Data provided
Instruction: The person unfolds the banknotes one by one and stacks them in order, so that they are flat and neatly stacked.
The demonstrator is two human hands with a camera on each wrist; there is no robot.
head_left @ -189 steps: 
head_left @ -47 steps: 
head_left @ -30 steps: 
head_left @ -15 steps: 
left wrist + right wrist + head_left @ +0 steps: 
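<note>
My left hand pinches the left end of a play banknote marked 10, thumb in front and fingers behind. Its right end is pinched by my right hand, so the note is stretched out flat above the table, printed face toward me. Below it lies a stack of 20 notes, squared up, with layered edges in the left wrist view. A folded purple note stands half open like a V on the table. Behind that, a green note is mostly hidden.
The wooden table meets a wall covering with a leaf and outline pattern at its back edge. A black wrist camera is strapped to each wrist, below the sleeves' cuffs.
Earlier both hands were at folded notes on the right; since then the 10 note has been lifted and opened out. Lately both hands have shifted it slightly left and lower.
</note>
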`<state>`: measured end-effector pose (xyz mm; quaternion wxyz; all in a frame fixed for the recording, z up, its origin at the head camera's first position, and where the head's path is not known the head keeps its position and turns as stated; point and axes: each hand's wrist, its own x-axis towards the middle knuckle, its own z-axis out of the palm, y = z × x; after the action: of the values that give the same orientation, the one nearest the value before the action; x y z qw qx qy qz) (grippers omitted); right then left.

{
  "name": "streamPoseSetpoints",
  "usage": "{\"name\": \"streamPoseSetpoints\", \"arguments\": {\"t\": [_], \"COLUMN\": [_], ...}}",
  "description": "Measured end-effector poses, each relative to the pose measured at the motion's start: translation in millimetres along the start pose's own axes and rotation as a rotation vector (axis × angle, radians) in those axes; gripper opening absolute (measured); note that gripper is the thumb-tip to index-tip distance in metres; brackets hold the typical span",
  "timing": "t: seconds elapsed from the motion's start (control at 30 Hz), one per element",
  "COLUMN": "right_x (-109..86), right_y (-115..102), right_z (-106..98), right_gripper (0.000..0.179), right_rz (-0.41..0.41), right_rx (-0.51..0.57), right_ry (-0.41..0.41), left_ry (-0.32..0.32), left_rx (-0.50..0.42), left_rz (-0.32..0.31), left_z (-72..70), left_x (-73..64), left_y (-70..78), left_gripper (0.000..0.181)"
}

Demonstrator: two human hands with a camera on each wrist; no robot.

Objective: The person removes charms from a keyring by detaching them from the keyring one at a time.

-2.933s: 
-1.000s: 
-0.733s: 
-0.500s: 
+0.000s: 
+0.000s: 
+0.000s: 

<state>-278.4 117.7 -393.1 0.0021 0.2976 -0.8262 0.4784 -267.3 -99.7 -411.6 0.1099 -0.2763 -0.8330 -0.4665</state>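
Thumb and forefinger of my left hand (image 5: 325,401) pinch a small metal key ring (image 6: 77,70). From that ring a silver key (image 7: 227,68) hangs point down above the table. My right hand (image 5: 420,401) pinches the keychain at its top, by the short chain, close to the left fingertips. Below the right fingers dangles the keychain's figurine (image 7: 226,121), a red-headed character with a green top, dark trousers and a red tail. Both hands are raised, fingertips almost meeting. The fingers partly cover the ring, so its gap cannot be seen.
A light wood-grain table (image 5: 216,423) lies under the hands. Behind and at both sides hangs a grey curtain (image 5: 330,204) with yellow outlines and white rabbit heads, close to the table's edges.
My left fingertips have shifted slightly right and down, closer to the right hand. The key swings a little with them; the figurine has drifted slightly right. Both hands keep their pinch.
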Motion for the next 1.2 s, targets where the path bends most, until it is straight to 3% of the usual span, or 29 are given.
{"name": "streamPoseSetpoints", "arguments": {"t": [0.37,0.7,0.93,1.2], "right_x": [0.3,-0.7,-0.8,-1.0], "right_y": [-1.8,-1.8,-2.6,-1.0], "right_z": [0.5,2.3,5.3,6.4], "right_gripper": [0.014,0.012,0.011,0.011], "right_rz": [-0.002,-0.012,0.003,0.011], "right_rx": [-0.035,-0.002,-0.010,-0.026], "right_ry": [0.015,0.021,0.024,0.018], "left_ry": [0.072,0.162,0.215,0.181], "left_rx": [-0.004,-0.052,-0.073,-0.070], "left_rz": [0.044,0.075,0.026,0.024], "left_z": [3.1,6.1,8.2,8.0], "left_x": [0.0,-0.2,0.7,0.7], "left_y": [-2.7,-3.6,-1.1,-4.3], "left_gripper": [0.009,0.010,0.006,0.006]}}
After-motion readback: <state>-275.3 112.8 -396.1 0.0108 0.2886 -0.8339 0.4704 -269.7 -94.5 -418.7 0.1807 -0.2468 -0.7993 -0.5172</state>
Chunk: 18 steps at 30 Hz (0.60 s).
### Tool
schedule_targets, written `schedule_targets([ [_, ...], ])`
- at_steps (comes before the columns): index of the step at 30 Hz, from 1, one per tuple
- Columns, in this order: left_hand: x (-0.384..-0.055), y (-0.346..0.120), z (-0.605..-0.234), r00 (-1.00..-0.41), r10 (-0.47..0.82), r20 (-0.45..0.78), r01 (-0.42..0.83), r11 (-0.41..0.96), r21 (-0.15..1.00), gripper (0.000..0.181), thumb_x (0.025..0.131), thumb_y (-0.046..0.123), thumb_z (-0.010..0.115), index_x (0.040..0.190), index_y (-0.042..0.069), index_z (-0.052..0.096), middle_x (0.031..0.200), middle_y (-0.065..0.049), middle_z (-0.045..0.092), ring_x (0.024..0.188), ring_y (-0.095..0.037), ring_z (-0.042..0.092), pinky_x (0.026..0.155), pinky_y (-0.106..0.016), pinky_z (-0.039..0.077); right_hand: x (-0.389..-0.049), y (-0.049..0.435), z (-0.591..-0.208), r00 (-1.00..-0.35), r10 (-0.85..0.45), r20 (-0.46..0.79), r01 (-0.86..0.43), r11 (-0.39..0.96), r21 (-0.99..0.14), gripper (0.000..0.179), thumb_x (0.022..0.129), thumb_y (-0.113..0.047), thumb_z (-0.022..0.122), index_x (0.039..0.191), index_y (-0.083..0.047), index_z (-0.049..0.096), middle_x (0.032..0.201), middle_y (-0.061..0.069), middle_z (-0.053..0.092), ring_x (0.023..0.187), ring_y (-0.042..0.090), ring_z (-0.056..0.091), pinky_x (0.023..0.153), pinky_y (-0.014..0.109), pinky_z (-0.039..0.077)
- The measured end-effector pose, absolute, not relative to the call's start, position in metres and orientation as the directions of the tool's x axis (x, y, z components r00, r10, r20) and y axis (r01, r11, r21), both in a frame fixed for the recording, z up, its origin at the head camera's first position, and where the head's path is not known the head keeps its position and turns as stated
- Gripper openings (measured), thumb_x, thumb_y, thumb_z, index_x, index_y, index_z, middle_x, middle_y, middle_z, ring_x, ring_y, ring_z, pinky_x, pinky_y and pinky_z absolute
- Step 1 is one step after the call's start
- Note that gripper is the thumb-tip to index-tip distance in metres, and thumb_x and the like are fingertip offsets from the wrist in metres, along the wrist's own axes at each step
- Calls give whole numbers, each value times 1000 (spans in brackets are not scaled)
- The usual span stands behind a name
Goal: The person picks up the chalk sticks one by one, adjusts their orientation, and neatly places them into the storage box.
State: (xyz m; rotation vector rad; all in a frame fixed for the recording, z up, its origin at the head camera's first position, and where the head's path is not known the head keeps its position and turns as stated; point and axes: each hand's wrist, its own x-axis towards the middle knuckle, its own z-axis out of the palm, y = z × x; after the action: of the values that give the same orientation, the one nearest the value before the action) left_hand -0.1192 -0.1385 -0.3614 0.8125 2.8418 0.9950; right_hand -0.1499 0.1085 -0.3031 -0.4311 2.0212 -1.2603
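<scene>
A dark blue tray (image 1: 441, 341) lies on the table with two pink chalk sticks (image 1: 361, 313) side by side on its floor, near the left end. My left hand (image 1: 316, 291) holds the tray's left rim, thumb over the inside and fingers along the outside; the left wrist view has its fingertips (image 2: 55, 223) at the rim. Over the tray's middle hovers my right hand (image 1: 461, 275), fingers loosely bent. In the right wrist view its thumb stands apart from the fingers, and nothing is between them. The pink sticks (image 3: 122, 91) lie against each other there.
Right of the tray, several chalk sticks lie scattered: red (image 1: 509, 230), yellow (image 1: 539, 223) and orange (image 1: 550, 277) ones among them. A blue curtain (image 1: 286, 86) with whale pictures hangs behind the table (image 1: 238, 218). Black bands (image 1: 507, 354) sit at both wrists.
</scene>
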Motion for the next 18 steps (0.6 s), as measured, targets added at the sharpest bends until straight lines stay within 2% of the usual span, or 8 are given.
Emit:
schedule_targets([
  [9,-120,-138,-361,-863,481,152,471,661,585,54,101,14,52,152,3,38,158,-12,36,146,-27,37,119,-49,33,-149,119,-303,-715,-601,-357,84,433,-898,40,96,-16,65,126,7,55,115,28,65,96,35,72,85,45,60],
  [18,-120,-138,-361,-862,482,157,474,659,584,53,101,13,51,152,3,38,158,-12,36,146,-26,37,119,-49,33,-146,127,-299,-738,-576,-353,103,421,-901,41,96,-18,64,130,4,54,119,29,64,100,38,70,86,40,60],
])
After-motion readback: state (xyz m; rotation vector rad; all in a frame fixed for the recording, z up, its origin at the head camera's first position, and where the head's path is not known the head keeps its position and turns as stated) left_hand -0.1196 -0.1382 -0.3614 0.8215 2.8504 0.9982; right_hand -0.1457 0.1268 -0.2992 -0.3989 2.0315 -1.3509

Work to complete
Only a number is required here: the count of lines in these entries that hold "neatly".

Reply
2